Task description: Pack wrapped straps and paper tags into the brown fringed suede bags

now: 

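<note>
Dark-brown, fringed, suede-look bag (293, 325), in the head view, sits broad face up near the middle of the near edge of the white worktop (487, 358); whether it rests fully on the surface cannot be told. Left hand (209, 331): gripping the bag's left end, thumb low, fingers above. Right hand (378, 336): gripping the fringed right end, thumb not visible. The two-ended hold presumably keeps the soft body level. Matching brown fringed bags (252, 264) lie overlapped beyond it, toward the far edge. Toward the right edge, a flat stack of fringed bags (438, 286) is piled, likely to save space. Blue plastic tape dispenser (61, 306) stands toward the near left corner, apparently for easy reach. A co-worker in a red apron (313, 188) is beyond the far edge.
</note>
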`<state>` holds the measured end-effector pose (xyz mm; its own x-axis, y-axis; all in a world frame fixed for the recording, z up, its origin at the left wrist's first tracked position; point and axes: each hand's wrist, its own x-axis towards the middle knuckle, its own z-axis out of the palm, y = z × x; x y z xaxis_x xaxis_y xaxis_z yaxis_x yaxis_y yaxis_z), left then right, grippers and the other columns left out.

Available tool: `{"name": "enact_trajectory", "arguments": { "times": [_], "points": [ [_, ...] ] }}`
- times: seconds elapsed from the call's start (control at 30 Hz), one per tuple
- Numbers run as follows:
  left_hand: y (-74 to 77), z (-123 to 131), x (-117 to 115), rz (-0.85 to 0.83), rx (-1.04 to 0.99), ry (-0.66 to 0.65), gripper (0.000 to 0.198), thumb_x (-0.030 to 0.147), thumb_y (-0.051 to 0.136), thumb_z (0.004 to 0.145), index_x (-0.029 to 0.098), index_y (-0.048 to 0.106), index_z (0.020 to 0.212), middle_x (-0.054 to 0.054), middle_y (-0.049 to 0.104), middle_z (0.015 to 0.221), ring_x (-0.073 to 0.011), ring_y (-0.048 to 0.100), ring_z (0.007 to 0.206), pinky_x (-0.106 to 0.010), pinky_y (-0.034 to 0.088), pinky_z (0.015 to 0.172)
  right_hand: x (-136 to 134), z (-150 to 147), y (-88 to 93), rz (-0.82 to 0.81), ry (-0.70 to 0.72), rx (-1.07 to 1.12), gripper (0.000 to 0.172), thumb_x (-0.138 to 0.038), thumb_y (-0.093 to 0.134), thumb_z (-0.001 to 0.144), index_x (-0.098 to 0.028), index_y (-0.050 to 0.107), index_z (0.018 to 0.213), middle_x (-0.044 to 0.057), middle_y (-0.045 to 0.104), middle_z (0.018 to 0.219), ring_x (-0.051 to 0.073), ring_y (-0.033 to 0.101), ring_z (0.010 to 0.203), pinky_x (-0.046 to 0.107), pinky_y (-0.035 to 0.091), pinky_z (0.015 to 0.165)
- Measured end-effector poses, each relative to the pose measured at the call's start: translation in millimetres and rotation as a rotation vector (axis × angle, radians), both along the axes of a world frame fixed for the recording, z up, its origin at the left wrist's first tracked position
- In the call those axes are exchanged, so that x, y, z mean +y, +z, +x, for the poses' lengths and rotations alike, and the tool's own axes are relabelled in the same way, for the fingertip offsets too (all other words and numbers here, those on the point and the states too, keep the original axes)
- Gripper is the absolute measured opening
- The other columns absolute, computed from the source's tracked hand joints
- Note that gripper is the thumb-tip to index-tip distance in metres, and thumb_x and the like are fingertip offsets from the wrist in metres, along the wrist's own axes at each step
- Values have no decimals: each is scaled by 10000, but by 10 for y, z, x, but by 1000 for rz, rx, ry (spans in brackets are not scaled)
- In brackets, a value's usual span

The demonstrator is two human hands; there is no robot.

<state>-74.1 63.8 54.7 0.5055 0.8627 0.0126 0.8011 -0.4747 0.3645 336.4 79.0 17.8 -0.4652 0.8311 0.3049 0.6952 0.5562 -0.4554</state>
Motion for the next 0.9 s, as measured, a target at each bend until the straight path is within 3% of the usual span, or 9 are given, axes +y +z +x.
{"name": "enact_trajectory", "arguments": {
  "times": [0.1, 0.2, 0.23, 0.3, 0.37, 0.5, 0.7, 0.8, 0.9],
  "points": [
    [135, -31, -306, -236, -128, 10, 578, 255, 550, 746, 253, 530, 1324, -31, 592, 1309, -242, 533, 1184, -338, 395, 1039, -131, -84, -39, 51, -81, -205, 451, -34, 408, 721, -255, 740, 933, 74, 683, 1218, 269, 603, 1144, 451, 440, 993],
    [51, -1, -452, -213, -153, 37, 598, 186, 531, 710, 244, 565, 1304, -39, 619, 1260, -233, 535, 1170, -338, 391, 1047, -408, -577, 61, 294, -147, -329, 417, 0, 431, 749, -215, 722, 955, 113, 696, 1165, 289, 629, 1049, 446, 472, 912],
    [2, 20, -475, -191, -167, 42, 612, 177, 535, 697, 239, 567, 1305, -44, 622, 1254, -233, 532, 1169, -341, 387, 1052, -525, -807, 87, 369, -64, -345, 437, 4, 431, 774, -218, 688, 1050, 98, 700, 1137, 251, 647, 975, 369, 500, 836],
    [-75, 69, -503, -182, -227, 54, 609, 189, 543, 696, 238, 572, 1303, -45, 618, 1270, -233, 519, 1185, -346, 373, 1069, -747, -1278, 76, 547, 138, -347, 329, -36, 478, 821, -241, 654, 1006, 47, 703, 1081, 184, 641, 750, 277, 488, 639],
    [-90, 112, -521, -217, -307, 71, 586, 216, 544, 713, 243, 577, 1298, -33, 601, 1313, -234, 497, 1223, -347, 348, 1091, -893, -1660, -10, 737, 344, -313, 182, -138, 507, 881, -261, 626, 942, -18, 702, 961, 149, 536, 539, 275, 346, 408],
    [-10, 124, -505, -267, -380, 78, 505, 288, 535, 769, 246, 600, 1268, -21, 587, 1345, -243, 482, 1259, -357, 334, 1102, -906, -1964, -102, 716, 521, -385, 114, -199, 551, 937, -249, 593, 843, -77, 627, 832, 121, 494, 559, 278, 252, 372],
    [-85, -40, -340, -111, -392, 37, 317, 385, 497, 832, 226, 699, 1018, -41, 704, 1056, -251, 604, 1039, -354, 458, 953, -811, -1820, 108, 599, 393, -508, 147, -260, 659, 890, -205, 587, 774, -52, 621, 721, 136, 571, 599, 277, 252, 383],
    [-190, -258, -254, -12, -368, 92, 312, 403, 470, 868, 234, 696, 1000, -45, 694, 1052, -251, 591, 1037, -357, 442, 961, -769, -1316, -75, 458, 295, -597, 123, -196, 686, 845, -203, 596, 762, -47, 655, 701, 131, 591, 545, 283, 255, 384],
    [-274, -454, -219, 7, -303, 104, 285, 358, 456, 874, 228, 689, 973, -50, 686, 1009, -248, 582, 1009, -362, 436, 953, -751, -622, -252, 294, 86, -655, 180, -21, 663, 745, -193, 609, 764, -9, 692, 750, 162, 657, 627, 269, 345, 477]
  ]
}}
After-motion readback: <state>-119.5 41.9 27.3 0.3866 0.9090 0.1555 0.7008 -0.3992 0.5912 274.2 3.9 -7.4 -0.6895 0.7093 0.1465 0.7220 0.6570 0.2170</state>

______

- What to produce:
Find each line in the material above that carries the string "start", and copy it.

- Solution to this problem:
- times: seconds elapsed from the call's start (control at 30 Hz), one per tuple
- Measured end-effector poses, each relative to the pose measured at the call's start: translation in millimetres and rotation as a rotation vector (axis × angle, radians), both along the axes of a world frame fixed for the recording, z up, its origin at the left wrist's first tracked position

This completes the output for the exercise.